WORK REQUIRED:
Down to the last line, set down the material below exactly, excluding pictures.

___ DATA SECTION

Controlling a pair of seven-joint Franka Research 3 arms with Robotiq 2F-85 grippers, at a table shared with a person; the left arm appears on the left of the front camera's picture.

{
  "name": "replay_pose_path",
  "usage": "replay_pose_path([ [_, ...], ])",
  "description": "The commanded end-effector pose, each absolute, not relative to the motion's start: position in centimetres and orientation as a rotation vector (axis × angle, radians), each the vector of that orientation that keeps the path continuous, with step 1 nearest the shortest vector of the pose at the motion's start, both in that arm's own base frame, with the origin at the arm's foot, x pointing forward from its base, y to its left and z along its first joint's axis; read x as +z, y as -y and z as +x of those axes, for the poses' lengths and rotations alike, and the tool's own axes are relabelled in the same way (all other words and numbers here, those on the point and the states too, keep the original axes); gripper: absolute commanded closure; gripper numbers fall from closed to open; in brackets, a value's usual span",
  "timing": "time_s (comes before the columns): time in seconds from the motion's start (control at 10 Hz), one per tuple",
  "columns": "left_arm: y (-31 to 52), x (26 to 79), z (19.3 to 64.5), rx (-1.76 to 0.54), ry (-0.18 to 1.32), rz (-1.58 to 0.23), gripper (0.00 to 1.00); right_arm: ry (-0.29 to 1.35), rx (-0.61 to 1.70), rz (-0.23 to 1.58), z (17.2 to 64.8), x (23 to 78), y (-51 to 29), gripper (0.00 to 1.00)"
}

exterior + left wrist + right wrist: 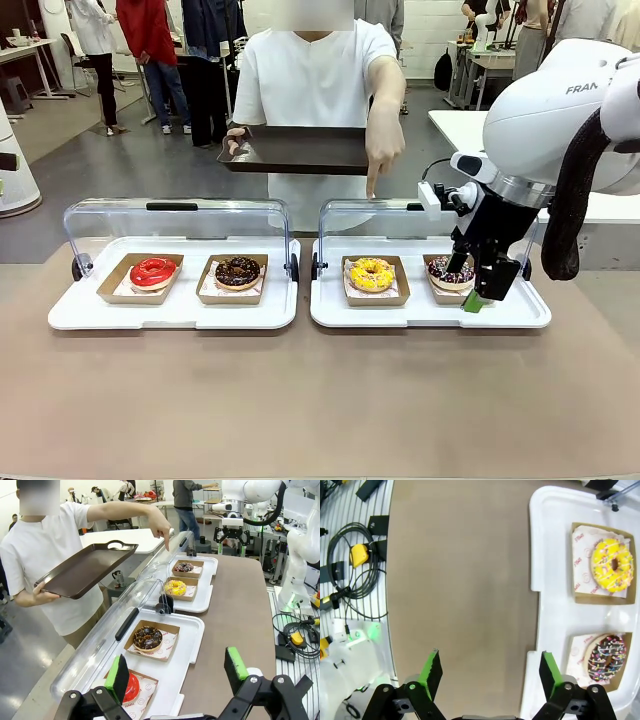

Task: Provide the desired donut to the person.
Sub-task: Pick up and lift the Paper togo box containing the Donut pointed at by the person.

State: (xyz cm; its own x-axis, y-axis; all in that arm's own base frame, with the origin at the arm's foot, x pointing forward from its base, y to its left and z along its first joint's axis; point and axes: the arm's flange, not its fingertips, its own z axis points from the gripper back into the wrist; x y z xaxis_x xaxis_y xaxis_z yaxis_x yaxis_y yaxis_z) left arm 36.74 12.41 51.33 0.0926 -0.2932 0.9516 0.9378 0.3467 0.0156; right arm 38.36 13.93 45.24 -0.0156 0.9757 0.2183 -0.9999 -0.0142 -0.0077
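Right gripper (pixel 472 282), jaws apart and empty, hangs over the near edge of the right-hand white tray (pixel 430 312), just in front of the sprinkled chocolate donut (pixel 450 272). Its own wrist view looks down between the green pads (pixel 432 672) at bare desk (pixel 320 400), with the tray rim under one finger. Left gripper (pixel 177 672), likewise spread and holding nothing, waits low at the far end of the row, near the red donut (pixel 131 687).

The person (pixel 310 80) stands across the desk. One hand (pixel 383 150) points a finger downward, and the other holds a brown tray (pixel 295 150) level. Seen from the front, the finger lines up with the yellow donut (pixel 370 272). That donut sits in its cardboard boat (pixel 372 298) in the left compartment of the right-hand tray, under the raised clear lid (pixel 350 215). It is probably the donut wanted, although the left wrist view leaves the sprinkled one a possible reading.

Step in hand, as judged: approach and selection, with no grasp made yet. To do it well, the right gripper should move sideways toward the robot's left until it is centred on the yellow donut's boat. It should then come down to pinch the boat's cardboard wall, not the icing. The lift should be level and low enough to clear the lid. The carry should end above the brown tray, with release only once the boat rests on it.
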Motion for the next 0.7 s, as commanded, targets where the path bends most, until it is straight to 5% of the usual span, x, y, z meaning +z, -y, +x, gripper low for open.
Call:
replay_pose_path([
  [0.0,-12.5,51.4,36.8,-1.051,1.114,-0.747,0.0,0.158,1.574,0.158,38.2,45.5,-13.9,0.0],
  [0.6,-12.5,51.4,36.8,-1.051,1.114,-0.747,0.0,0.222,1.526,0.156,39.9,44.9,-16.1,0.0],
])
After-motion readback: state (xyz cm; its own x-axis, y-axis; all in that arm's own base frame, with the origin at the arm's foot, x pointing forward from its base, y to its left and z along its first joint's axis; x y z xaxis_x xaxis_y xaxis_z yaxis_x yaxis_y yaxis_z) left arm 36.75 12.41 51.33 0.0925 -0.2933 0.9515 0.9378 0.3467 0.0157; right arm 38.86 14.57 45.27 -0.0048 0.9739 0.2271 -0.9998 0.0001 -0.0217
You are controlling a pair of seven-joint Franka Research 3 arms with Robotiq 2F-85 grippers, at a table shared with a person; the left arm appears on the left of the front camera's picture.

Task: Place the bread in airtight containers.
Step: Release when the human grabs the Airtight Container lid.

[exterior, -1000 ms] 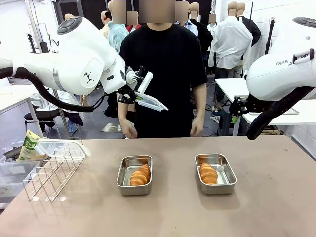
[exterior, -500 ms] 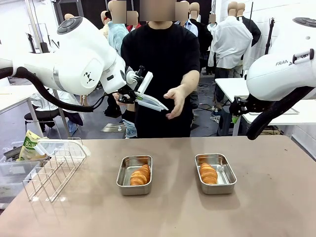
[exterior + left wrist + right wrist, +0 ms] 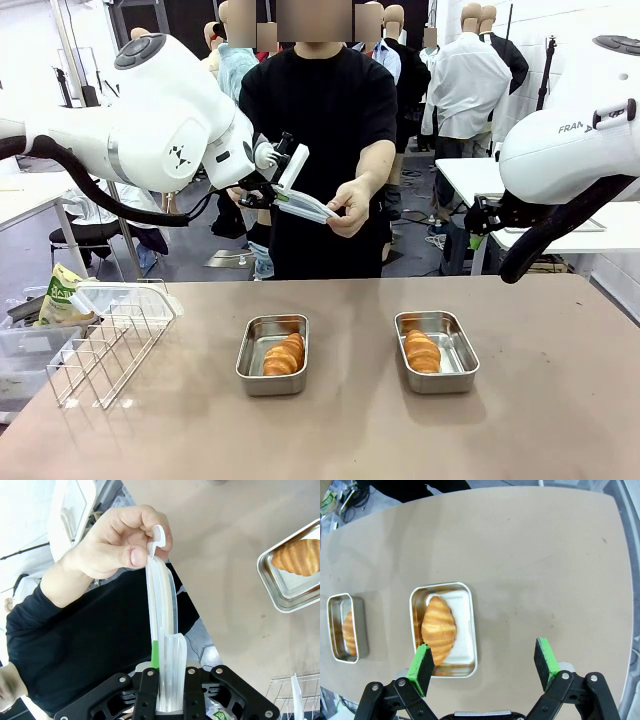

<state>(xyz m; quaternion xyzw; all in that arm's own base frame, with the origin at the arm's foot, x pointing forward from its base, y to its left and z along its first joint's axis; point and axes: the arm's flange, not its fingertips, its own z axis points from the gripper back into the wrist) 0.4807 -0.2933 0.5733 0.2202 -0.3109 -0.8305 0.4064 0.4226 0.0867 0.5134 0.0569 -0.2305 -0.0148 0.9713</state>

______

RESULT OF THIS EXERCISE:
Controlling a pair of seven-joint Franka Research 3 arms with Robotiq 2F-85 grippers, at a table shared with a person; the left arm appears on the left of the front camera's picture.

{
  "name": "replay_pose_path",
  "usage": "replay_pose_path([ [_, ...], ])",
  "description": "The commanded end-effector pose, each absolute, not relative to the motion's start: position in centimetres and orientation as a rotation vector (axis × angle, radians), each the vector of that orientation that keeps the path continuous, with step 1 nearest the shortest vector of the pose at the motion's start, both in that arm's own base frame, with the origin at the arm's foot, x pointing forward from its base, y to its left and z along its first joint's axis; read x as +z, y as -y and z as +x of those axes, for the poses' lengths and rotations alike, and the tool's own axes are relabelled in the same way (all other words and numbers here, those on the point and the states too, keep the original axes); gripper: absolute commanded closure; gripper numbers fall from closed to open; in brackets, a value's usual span",
  "timing": "time_s (comes before the columns): time in seconds from the motion's start (control at 10 Hz), one per tuple",
  "columns": "left_arm: y (-31 to 52), x (26 to 79), z (19.3 to 64.5), rx (-1.76 to 0.54), ry (-0.18 to 1.32), rz (-1.58 to 0.23), gripper (0.00 to 1.00); right_arm: ry (-0.29 to 1.35), rx (-0.61 to 1.70), rz (-0.23 to 1.58), z (17.2 to 64.8), x (23 to 78), y (-51 to 29), gripper (0.00 to 1.00)"
}

exterior + left wrist + right wrist: 

Task: Provide the desired donut to the person.
Sub-task: Pick up and lift the Paper togo box containing the Donut pointed at by the person.

State: (xyz cm; its own x-axis, y-axis; all in that arm's own base frame, with the origin at the arm's foot, x pointing forward from its base, y to its left and z along its first joint's axis; point and axes: the arm's flange, not its fingertips, its own z axis points from the gripper back into the wrist; x y z xaxis_x xaxis_y xaxis_z yaxis_x yaxis_y yaxis_z) left arm 36.74 12.41 51.33 0.0926 -0.2932 0.9516 0.9378 0.3467 0.0156; right arm 38.36 13.93 45.24 -0.0156 0.9757 0.2183 -0.9999 -0.0142 -0.0077
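Right gripper (pixel 472 282), jaws apart and empty, hangs over the near edge of the right-hand white tray (pixel 430 312), just in front of the sprinkled chocolate donut (pixel 450 272). Its own wrist view looks down between the green pads (pixel 432 672) at bare desk (pixel 320 400), with the tray rim under one finger. Left gripper (pixel 177 672), likewise spread and holding nothing, waits low at the far end of the row, near the red donut (pixel 131 687).

The person (pixel 310 80) stands across the desk. One hand (pixel 383 150) points a finger downward, and the other holds a brown tray (pixel 295 150) level. Seen from the front, the finger lines up with the yellow donut (pixel 370 272). That donut sits in its cardboard boat (pixel 372 298) in the left compartment of the right-hand tray, under the raised clear lid (pixel 350 215). It is probably the donut wanted, although the left wrist view leaves the sprinkled one a possible reading.

Step in hand, as judged: approach and selection, with no grasp made yet. To do it well, the right gripper should move sideways toward the robot's left until it is centred on the yellow donut's boat. It should then come down to pinch the boat's cardboard wall, not the icing. The lift should be level and low enough to clear the lid. The carry should end above the brown tray, with release only once the boat rests on it.
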Motion for the next 0.7 s, as commanded, targets where the path bends most, until it is straight to 5% of the usual span, x, y, z meaning +z, -y, +x, gripper low for open.
Call:
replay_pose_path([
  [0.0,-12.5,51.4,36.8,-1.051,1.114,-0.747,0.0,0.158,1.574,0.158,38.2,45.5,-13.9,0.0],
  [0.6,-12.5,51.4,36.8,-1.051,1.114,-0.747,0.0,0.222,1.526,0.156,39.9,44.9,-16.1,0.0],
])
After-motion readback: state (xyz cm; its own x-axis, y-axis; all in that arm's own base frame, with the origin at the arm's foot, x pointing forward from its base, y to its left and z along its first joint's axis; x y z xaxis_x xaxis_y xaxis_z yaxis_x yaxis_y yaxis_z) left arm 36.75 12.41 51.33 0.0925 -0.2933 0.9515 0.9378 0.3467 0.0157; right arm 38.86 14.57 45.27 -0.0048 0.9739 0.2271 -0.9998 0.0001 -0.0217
You are controlling a pair of seven-joint Franka Research 3 arms with Robotiq 2F-85 grippers, at a table shared with a person; the left arm appears on the left of the front camera's picture.

Task: Place the bread in airtight containers.
Step: Release when the human grabs the Airtight Container lid.

[exterior, -1000 ms] 
[exterior, -500 ms] 
[exterior + left wrist + right wrist, +0 ms] 

<state>(xyz m; quaternion xyzw; all in that arm's own base frame, with the origin at the arm's foot, x pointing forward from its base, y to its left and z along its first joint's axis; point and axes: the arm's flange, not its fingertips, its own z axis points from the gripper back into the wrist) 0.4807 -0.2933 0.5733 0.2202 -0.3109 -0.8305 0.4064 0.4226 0.0867 0.5134 0.0569 -0.2305 -0.0148 0.9713</state>

The required output has now been supplied.